### Action item
Exclude the pictures, then repeat the remaining data exactly.
■ ■ ■ ■
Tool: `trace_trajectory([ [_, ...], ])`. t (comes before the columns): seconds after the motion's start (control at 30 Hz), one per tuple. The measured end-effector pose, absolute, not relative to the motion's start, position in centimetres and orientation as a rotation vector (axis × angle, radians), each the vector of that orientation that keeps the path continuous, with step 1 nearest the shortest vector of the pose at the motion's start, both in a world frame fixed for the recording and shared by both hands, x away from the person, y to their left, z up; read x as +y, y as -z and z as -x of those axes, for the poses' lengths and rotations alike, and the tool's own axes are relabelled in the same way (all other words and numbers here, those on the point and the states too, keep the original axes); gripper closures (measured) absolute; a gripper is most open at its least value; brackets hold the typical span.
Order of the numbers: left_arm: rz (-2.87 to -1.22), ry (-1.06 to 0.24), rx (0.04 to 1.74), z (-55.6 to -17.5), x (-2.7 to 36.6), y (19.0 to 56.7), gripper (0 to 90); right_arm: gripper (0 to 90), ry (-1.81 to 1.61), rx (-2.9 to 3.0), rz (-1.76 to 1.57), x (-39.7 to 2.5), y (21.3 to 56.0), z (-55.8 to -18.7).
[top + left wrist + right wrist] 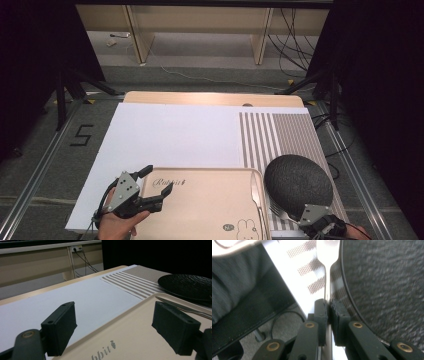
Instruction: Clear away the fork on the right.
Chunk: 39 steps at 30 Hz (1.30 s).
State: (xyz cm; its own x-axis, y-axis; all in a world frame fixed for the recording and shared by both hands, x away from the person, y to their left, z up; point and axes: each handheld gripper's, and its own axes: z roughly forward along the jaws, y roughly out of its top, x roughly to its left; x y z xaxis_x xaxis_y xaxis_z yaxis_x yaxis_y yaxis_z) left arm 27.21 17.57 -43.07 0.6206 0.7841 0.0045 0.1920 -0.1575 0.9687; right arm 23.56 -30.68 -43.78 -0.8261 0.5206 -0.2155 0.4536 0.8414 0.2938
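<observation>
A beige tray (200,210) printed with a rabbit lies at the table's near edge. My left gripper (159,179) is open over its far left corner, one jaw on each side of the rim (117,315), and nothing is between them. A silver knife (255,189) rests along the tray's right side. A black textured plate (298,184) sits on the striped placemat (280,132). My right gripper (329,307) is shut on the handle of a silver fork (327,257), which lies just left of the plate (387,290) on the placemat.
A large white sheet (170,135) covers the left and middle of the table. The table's near edge runs close under the right gripper, with grey floor (287,327) below. Cables and table legs stand on the floor beyond the far edge.
</observation>
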Motion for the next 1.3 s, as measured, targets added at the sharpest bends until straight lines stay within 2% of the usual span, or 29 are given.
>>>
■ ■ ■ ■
### Task response
Tool: `trace_trajectory([ [_, ...], ])`. t (comes before the columns): seconds after the motion's start (control at 30 Hz), one per tuple. The measured end-effector pose, absolute, not relative to the motion's start, position in centimetres and orientation as a rotation vector (axis × angle, radians), each the vector of that orientation that keeps the path continuous, with step 1 nearest the shortest vector of the pose at the motion's start, both in a world frame fixed for the recording and shared by both hands, x away from the person, y to their left, z up; read x as +y, y as -z and z as -x of those axes, for the poses' lengths and rotations alike, and the tool's own axes are relabelled in the same way (all other words and numbers here, those on the point and the states too, keep the original axes); gripper closures (measured) absolute; a gripper is most open at its least value; brackets hold the typical span.
Order of the numbers: left_arm: rz (-2.87 to -1.22), ry (-1.06 to 0.24), rx (0.04 to 1.74), z (-55.6 to -17.5), x (-2.7 to 36.6), y (19.0 to 56.7), gripper (0 to 90); right_arm: gripper (0 to 90), ry (-1.81 to 1.61), rx (-2.9 to 3.0), rz (-1.76 to 1.57), x (-39.7 to 2.5), y (21.3 to 56.0), z (-55.8 to -18.7).
[top + left wrist + right wrist] 
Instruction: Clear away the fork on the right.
Chunk: 39 steps at 30 Hz (1.30 s).
State: (xyz cm; its own x-axis, y-axis; all in a world frame fixed for the recording and shared by both hands, x away from the person, y to their left, z up; point and axes: each handheld gripper's, and its own axes: z roughly forward along the jaws, y roughly out of its top, x roughly to its left; x y z xaxis_x xaxis_y xaxis_z yaxis_x yaxis_y yaxis_z) left arm 27.21 17.57 -43.07 0.6206 0.7841 0.0045 0.1920 -0.1575 0.9687; right arm 23.56 -30.68 -43.78 -0.8261 0.5206 -0.2155 0.4536 0.8414 0.2938
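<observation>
A beige tray (200,210) printed with a rabbit lies at the table's near edge. My left gripper (159,179) is open over its far left corner, one jaw on each side of the rim (117,315), and nothing is between them. A silver knife (255,189) rests along the tray's right side. A black textured plate (298,184) sits on the striped placemat (280,132). My right gripper (329,307) is shut on the handle of a silver fork (327,257), which lies just left of the plate (387,290) on the placemat.
A large white sheet (170,135) covers the left and middle of the table. The table's near edge runs close under the right gripper, with grey floor (287,327) below. Cables and table legs stand on the floor beyond the far edge.
</observation>
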Motion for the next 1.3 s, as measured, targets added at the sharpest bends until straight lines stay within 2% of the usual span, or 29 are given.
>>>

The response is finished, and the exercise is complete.